Data Cleaning

Loading a dataset and running .head() on it can make data look deceptively tidy. But spend a few more minutes exploring and you’ll almost always find problems — rows with missing values, columns stored as the wrong type, duplicates, and inconsistencies that would silently corrupt your analysis if you didn’t catch them.

Data cleaning is the process of identifying and fixing these problems before you do anything else. It’s unglamorous work, but it’s the difference between analysis you can trust and analysis that leads you to the wrong conclusions.

Finding missing values

Missing values in Pandas are represented as NaN — short for “Not a Number.” They show up when a cell in your dataset is empty or couldn’t be read.

You can find them with:

df.isnull()           # True/False for every cell
df.isnull().sum()     # count of missing values per column

.isnull().sum() is the one you’ll use most. It gives you a quick snapshot of where your missing data is:

name        0
age         3
score       1
city        7
dtype: int64

This tells you at a glance which columns have problems and how bad they are.

Handling missing values

Once you know where the missing values are, you have two options: drop them or fill them.

Dropping rows with missing values:

df.dropna()                  # drop any row with at least one missing value
df.dropna(subset=["score"])  # drop only rows where score is missing

Filling missing values:

df.fillna(0)                          # replace all NaN with 0
df["score"].fillna(df["score"].mean()) # replace with the column mean
df["city"].fillna("Unknown")          # replace with a placeholder

Which approach you choose depends on the situation. Dropping rows makes sense when only a small number are missing and losing them won’t skew your analysis. Filling makes sense when dropping would lose too much data, or when a sensible default value exists.

Fixing data types

When Pandas loads a CSV it makes its best guess about what type each column is. It doesn’t always get it right.

Check your data types with:

df.dtypes

A common problem is a column of numbers being read as text (called object in Pandas):

name      object
age       object   ← should be int
score     float64
joined    object   ← should be datetime

Fix it with .astype():

df["age"] = df["age"].astype(int)

For dates, use pd.to_datetime():

df["joined"] = pd.to_datetime(df["joined"])

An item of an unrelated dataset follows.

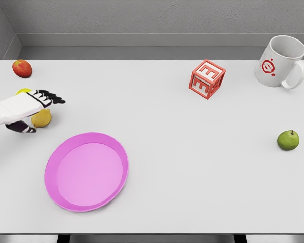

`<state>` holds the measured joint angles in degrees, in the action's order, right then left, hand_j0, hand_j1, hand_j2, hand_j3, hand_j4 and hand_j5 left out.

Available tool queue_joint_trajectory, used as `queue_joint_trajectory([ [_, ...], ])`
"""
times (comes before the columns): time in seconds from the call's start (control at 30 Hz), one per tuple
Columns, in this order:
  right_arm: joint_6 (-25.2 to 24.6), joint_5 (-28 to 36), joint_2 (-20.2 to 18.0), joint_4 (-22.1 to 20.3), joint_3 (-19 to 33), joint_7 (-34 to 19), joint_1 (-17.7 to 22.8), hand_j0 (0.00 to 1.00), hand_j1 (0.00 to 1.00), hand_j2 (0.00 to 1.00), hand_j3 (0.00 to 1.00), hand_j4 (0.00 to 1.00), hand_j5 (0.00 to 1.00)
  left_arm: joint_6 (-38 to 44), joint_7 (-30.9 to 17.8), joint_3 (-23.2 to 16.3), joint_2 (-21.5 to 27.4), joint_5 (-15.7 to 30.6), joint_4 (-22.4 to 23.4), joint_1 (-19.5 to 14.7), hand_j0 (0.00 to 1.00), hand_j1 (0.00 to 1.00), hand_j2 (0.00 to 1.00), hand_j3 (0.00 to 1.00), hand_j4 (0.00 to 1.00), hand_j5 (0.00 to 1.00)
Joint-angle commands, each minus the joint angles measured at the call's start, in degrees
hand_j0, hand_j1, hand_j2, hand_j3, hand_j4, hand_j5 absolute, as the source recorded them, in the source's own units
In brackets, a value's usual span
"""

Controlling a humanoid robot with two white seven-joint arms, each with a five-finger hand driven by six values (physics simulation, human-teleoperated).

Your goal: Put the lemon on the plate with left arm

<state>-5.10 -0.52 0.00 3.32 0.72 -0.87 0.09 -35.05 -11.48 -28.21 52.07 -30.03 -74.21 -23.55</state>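
A yellow lemon [42, 118] lies on the white table near the left edge, partly covered by my left hand [38, 112]. The hand comes in from the left edge, its dark-tipped fingers [53, 98] stretched out above the lemon and its thumb [23, 127] below and left of it. The fingers are spread and not closed around the fruit. A sliver of brighter yellow [24, 91] shows behind the hand's top edge; I cannot tell what it belongs to. The pink plate [63, 197] sits on the table below and right of the hand, with nothing on it.
A red apple [22, 68] sits at the far left corner. A red letter cube [207, 79] stands at the back centre-right and a white mug [281, 62] at the back right. A green apple [288, 140] is near the right edge.
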Motion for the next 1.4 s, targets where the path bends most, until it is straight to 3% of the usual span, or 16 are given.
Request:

Getting types right matters because Pandas won’t let you do math on a column it thinks is text, and date operations won’t work until the column is actually a datetime type.

Removing duplicates

Duplicate rows sneak into datasets more often than you’d expect — data exports, merges, and manual entry are all common sources.

Find them with:

df.duplicated().sum()  # how many duplicate rows exist

Remove them with:

df.drop_duplicates()

You can also check for duplicates based on specific columns only:

df.drop_duplicates(subset=["name", "score"])

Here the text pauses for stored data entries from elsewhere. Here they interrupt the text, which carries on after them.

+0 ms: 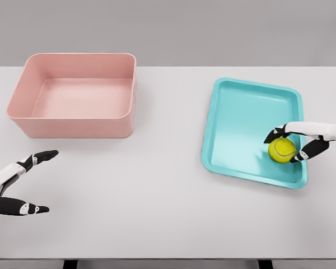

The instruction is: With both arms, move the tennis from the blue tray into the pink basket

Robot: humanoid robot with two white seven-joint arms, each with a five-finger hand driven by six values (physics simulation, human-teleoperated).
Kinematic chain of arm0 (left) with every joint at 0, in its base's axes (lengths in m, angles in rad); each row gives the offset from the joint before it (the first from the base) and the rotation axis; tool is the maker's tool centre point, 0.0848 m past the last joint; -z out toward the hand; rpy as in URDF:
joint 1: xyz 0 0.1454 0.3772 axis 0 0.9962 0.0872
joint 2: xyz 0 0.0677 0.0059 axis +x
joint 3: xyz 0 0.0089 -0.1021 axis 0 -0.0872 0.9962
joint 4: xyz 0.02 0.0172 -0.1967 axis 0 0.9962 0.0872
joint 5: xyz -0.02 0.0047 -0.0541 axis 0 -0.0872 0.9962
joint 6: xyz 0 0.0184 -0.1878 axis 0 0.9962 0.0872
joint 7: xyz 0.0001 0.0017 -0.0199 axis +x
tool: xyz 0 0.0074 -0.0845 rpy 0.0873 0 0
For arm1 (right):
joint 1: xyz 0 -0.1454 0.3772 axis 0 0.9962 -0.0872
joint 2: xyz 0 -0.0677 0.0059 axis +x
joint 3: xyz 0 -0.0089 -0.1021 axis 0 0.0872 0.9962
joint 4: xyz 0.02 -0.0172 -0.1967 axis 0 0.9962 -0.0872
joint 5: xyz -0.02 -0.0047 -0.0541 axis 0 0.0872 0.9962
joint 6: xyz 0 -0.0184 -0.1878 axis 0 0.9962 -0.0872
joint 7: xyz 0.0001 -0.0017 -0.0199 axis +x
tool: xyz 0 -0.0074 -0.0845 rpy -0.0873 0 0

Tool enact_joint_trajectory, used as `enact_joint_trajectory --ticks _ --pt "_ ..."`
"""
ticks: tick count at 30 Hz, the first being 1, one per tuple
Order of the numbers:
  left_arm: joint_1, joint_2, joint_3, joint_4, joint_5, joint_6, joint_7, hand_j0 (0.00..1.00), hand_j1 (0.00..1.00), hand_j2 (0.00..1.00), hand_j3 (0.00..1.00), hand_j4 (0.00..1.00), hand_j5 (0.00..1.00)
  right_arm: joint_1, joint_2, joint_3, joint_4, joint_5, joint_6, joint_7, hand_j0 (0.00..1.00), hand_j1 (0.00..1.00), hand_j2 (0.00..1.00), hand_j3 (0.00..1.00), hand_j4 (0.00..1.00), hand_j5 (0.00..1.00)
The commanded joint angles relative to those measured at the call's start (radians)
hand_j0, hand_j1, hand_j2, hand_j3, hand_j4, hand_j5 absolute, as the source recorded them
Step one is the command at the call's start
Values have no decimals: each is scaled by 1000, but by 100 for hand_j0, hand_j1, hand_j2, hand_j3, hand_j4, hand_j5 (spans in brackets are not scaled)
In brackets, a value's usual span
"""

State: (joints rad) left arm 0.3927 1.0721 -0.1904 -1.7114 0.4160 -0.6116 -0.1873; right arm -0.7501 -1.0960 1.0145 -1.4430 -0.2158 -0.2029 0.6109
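A yellow-green tennis ball (281, 149) lies in the near right part of the blue tray (241, 112), which sits on the right half of the table. My right hand (282, 148) reaches in from the right edge. Its fingers (277, 133) wrap the ball from above and from the lower right, touching it. The pink basket (73, 120) stands at the far left and holds nothing. My left hand (47, 181) hovers low at the near left, in front of the basket, fingers spread and holding nothing.
The white table (157, 185) runs across the whole view, with its near edge at the bottom. A wide stretch of tabletop separates the basket from the tray. Behind the table is a plain grey wall.
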Motion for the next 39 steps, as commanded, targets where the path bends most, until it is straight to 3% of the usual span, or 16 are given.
enact_joint_trajectory --ticks 1,5,8,13,16,20,24,29,39 --pt "0 2 0 -1 6 1 0 100 100 100 100 100 100 0 8 -1 1 -5 2 0 63 63 63 63 63 63" --pt "0 2 -1 -1 6 1 0 100 100 100 100 100 100 2 24 6 3 6 2 0 63 63 63 63 63 63" --pt "0 2 0 -1 6 1 0 100 100 100 100 100 100 0 22 3 1 6 2 0 49 49 49 49 49 49" --pt "0 2 0 -1 6 1 0 100 100 100 100 100 100 -8 21 -68 -16 3 -16 0 49 49 49 49 49 49" --pt "0 2 0 -1 6 1 0 100 100 100 100 100 100 -12 30 -99 -16 4 -73 0 47 47 47 47 47 47" --pt "0 2 0 -1 6 1 0 100 100 100 100 100 100 -28 79 -142 -60 7 -108 0 46 46 46 46 46 46" --pt "0 2 0 -1 6 1 0 100 100 100 100 100 100 -32 203 -174 -126 55 -99 0 47 47 47 47 47 47" --pt "0 2 0 -1 6 1 0 100 100 100 100 100 100 -29 465 -174 -125 170 -90 0 47 47 47 47 47 47" --pt "0 2 0 -2 6 1 0 100 100 100 100 100 100 -32 622 -60 -126 266 -89 0 47 47 47 47 47 47"
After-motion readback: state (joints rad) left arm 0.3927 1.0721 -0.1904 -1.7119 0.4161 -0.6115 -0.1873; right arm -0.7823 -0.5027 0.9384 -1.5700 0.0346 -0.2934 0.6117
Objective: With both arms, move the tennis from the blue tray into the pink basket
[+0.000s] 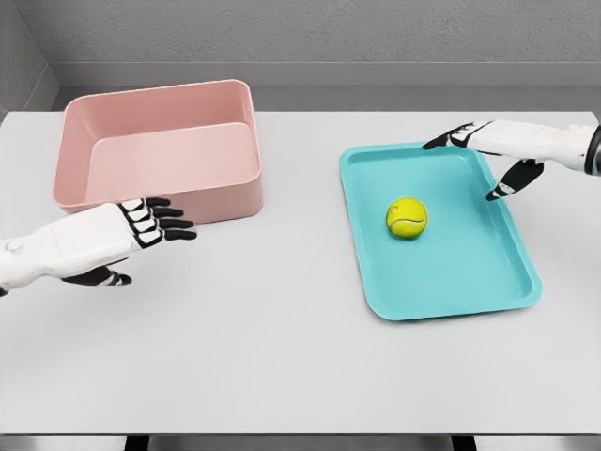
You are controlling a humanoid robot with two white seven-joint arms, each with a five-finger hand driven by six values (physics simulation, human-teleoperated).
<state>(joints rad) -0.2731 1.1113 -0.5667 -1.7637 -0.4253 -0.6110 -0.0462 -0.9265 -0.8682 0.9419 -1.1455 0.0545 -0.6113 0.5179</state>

This removes rows where both the name and score are identical, even if other columns differ.

Fixing inconsistent values

Text data is especially prone to inconsistency. The same value spelled different ways, extra spaces, mixed capitalisation — these all cause problems when you try to filter or group your data.

df["city"].unique()
# ['New York', 'new york', 'NEW YORK', ' New York']

These are all the same city, but Pandas treats them as four different values. Fix it by standardising:

df["city"] = df["city"].str.strip()    # remove leading/trailing spaces
df["city"] = df["city"].str.lower()    # make everything lowercase

Or combine them:

df["city"] = df["city"].str.strip().str.lower()

Now all four variants become "new york" and your data is consistent.

Renaming and dropping columns

Datasets often come with column names that are awkward to work with — spaces, inconsistent capitalisation, cryptic abbreviations.

Rename columns with:

df.rename(columns={"Std_Scr": "score", "Std_Nm": "name"})

Drop columns you don’t need with:

df.drop(columns=["irrelevant_column"])

Cleaning up column names early makes everything that follows easier to read and less error-prone.

Putting it all together

Here’s a realistic cleaning workflow from start to finish:

import pandas as pd

# Load
df = pd.read_csv("students.csv")

# Inspect
print(df.shape)
print(df.dtypes)
print(df.isnull().sum())
print(df.duplicated().sum())

# Fix types
df["age"] = df["age"].astype(int)
df["joined"] = pd.to_datetime(df["joined"])

# Handle missing values
df["score"] = df["score"].fillna(df["score"].mean())
df = df.dropna(subset=["name"])

# Remove duplicates
df = df.drop_duplicates()

# Standardise text
df["city"] = df["city"].str.strip().str.lower()

# Rename columns
df = df.rename(columns={"Std_ID": "student_id"})

# Confirm
print(df.isnull().sum())
print(df.shape)

The final .isnull().sum() and .shape are a sanity check — confirming the dataset looks the way you expect before moving on.

Clean data is the foundation everything else depends on. The exploratory analysis, the visualizations, the conclusions you draw — they’re only as trustworthy as the data underneath them. Get into the habit of cleaning thoroughly before you do anything else, and your results will be worth believing.